Regulating Polysulfide Transformation and Deposition Kinetics in Lithium-Sulfur Batteries Based on 3D Conductive Framework.

The polysulfide shuttle effect and slow liquid-solid conversion are supposed to be the main bottlenecks limiting lithium-sulfur battery practicality. Although a great deal of research has been devoted to the nucleation and transformation kinetics of polysulfides, many implicit details cannot be captured. In this work, we design a conducting network, FeN x -NPC, derived from hemin, and induce a 3D nucleation mode.
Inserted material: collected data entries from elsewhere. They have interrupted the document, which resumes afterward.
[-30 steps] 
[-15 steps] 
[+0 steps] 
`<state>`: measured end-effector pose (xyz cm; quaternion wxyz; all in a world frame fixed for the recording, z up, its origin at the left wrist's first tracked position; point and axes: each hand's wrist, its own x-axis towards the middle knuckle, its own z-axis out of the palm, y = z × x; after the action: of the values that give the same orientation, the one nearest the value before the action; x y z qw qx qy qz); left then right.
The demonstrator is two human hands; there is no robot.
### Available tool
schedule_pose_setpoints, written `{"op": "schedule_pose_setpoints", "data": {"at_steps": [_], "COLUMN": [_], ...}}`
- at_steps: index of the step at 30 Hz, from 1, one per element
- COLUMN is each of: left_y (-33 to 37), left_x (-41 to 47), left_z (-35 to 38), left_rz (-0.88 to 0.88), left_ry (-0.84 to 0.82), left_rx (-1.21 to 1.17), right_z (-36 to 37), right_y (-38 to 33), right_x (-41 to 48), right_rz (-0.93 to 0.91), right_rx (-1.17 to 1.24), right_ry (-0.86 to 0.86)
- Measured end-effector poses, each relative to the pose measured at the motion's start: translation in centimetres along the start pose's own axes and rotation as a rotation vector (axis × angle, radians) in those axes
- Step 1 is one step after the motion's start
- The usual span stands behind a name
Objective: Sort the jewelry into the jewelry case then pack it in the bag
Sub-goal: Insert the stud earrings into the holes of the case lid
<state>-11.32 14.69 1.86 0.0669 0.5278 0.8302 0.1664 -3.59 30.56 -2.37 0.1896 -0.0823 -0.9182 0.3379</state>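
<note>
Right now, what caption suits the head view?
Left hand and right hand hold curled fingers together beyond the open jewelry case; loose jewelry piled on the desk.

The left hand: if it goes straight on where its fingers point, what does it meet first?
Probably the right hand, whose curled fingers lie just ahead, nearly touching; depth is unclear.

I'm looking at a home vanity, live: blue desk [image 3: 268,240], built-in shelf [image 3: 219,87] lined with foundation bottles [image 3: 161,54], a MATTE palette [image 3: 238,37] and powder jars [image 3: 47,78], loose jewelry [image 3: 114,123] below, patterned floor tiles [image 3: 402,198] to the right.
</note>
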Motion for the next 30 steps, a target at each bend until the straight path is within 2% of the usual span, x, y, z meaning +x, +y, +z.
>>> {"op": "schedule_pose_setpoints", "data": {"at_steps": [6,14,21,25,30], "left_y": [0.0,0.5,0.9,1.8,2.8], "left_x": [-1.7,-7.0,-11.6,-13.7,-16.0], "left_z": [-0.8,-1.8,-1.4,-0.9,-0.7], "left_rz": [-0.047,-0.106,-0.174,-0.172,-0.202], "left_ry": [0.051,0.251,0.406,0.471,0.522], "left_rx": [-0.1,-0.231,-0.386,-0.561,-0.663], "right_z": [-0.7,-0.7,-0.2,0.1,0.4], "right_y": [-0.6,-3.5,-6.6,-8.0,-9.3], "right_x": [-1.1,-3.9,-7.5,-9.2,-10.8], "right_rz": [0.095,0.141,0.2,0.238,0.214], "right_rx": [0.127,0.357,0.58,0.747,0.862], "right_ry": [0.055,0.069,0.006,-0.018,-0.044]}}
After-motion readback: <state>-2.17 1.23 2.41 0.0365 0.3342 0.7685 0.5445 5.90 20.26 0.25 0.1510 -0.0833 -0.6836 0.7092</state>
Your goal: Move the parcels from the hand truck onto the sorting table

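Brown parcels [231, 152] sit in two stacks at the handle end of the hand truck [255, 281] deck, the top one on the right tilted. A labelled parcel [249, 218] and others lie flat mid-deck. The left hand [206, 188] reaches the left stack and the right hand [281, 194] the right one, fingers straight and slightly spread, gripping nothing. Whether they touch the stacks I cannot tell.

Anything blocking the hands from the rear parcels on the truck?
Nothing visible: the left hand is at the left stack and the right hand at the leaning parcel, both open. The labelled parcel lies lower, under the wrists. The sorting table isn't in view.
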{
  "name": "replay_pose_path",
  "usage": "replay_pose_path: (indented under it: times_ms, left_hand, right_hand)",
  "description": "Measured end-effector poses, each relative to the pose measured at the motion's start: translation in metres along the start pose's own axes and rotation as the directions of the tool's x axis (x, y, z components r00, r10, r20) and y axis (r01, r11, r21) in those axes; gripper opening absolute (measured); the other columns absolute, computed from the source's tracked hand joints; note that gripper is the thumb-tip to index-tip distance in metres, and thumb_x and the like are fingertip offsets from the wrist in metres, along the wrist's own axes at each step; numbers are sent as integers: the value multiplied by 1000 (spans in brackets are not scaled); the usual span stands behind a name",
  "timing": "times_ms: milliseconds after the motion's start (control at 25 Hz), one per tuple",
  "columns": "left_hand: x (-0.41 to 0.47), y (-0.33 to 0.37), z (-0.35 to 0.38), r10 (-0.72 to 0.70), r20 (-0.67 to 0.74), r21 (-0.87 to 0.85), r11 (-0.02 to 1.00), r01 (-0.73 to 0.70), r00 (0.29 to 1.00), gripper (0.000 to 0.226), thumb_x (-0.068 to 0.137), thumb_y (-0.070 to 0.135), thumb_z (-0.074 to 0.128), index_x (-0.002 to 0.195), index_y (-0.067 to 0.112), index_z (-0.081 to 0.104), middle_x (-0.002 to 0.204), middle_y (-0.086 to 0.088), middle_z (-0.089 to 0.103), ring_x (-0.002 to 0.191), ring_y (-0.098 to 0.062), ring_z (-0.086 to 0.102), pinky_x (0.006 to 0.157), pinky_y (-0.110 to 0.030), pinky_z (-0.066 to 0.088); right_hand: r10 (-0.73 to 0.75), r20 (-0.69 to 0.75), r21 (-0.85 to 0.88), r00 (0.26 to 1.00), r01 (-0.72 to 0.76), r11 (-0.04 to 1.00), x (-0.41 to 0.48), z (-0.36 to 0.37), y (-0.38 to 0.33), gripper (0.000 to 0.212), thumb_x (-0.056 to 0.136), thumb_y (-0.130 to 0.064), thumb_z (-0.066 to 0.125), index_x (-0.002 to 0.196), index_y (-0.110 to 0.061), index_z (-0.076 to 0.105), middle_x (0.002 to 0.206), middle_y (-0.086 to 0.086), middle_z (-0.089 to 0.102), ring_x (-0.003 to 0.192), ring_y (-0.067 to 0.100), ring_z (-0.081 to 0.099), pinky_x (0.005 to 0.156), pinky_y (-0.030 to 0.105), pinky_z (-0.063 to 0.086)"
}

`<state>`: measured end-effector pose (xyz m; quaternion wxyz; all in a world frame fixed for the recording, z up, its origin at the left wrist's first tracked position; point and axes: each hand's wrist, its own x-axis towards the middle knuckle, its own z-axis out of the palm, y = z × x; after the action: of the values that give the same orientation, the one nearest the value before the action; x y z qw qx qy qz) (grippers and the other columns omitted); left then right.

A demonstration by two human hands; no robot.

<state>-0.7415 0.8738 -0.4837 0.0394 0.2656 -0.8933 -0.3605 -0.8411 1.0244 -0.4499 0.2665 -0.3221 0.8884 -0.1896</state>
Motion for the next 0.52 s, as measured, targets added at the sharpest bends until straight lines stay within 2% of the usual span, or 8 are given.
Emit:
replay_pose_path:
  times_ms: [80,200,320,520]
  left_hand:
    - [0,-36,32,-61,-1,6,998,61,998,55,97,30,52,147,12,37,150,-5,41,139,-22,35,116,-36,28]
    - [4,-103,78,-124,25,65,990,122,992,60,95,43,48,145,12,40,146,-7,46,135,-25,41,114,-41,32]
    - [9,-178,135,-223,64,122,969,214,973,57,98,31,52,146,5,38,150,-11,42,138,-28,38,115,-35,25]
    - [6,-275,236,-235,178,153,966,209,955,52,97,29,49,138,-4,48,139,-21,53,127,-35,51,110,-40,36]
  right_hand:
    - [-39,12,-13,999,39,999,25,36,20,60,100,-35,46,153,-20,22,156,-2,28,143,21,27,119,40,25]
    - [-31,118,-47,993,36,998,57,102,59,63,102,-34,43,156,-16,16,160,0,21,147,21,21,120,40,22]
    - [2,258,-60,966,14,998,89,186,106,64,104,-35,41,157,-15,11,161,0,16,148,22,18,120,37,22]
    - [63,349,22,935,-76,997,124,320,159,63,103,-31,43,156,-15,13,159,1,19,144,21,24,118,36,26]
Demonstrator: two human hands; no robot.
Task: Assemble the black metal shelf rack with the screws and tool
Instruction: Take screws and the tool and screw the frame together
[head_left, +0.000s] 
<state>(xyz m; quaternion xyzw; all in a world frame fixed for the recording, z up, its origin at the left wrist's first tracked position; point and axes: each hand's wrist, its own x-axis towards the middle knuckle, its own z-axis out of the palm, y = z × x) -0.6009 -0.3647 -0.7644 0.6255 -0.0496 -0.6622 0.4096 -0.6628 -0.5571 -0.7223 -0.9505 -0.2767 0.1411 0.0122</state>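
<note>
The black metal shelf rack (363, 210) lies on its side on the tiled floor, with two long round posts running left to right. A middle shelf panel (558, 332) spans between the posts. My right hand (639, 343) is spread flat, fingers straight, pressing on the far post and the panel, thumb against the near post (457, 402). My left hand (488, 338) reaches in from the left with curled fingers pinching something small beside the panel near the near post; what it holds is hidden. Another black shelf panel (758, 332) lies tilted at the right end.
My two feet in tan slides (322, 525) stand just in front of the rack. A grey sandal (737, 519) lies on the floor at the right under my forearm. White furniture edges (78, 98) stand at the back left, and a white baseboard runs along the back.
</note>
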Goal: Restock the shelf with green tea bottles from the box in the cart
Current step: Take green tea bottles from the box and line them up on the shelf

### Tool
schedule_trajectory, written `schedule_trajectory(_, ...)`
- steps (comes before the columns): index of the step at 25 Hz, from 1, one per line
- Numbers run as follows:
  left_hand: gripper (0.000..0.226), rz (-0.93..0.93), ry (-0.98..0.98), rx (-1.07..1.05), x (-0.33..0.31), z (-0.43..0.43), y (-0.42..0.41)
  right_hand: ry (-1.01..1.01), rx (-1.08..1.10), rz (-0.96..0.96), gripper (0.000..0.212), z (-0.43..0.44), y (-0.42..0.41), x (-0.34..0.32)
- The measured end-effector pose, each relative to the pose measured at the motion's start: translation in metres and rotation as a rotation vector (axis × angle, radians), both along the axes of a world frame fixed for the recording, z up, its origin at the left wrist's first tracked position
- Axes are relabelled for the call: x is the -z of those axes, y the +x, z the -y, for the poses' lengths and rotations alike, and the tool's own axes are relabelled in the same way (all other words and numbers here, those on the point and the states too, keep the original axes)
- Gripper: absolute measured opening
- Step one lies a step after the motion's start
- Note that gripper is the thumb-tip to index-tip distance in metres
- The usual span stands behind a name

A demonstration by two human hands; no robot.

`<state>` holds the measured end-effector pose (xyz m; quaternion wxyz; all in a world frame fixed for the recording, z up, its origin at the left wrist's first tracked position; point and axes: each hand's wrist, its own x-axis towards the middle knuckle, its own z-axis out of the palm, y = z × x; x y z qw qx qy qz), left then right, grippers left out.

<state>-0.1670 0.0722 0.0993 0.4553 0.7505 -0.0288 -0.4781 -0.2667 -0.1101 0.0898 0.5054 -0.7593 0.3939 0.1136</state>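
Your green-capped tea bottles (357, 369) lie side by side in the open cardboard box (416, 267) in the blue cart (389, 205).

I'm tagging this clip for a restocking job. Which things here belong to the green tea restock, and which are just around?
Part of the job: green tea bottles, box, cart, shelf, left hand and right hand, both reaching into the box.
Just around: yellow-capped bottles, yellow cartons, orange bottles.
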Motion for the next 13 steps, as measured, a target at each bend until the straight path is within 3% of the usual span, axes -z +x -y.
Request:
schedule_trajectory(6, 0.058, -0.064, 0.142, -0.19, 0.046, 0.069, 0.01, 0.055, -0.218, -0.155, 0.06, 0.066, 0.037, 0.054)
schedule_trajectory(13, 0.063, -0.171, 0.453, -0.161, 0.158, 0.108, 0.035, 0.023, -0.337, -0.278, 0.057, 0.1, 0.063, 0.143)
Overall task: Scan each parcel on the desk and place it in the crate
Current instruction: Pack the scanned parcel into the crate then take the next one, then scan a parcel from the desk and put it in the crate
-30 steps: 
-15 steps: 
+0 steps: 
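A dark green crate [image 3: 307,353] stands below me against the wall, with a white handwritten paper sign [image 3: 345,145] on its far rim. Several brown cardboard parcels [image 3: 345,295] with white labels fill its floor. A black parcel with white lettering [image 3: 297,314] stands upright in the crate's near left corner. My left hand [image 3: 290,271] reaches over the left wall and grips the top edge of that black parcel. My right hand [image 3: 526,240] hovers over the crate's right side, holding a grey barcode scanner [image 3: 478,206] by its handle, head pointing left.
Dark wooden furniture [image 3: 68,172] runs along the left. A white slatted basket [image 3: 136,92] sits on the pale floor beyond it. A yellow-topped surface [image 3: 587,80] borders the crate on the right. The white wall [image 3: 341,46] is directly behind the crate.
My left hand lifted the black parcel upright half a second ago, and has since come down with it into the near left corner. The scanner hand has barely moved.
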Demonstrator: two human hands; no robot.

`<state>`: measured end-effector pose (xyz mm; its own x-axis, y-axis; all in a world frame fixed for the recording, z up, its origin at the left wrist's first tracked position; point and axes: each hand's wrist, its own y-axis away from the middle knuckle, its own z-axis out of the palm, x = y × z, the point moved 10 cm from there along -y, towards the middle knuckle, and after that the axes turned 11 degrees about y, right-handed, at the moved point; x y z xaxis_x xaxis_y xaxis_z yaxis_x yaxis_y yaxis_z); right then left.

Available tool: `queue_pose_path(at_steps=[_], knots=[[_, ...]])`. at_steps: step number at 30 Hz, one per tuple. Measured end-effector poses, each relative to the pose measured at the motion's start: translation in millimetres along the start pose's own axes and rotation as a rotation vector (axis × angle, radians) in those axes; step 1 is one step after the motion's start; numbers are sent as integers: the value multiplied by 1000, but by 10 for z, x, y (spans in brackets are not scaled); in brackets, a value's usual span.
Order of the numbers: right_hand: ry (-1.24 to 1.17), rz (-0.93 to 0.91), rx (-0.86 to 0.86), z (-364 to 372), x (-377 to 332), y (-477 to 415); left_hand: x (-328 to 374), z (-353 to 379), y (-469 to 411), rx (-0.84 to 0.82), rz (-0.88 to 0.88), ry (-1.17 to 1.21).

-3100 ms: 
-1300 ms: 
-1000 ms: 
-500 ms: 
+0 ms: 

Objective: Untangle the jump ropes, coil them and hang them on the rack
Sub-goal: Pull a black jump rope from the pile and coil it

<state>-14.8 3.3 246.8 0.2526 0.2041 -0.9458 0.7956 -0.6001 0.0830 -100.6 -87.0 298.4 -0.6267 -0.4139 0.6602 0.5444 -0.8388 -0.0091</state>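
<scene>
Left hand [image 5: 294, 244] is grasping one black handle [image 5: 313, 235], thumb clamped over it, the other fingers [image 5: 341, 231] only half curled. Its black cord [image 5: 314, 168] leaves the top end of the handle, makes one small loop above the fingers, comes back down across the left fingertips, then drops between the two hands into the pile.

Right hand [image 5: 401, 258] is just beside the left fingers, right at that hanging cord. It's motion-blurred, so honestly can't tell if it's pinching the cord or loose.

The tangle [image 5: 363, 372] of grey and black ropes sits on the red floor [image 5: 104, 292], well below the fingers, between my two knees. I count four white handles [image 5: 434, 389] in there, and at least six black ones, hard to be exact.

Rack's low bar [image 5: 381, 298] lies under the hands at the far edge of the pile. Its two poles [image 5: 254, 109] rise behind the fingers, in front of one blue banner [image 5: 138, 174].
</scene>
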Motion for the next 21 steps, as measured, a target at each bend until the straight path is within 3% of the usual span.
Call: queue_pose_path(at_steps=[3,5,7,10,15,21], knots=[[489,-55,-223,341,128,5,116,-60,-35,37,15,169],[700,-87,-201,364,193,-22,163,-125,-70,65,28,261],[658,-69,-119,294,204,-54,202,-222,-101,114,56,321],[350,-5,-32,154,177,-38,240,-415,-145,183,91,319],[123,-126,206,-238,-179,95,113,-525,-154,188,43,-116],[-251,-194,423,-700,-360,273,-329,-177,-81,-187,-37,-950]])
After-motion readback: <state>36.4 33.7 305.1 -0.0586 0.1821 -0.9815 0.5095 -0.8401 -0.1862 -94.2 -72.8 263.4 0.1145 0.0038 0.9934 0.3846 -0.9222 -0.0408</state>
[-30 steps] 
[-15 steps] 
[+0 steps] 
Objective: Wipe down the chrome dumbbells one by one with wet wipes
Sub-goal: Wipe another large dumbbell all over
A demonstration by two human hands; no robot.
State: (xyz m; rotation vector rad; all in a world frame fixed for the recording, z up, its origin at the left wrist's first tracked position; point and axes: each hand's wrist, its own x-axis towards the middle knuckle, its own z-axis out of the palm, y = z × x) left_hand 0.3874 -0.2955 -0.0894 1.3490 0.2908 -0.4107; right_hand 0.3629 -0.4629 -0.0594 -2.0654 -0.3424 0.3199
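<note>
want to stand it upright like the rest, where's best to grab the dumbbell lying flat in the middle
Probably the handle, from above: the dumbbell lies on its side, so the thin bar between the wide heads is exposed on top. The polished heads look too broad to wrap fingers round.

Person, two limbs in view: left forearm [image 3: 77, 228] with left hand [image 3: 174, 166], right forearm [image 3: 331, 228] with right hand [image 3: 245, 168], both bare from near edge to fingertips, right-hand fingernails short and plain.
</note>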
Different from the control group with the 2D nucleation mode, a higher Li 2 S deposition and earlier nucleation are observed. Here, in situ impedance is applied to further understand the potential relationship between nucleation mode and liquid-solid transformation, and DRT results from impedance data are systematically compared from two aspects: (1) single battery under different voltages and (2) different batteries under the same voltage. It reveals that the 3D nucleation mode ensures more growth sites, on which a covered thin Li 2 S layer exhibits no charge transfer limitation. What is more, the porous structure with in situ-derived nanotubes favors Li + faster diffusion. Hence, these advantages allow Li-S cells to deliver high capacity (about 1423 mA h g -1 at 0.1 C), low capacity attenuation (0.029% per cycle at 2 C), and excellent rate performance (620 mA h g -1 at 5 C).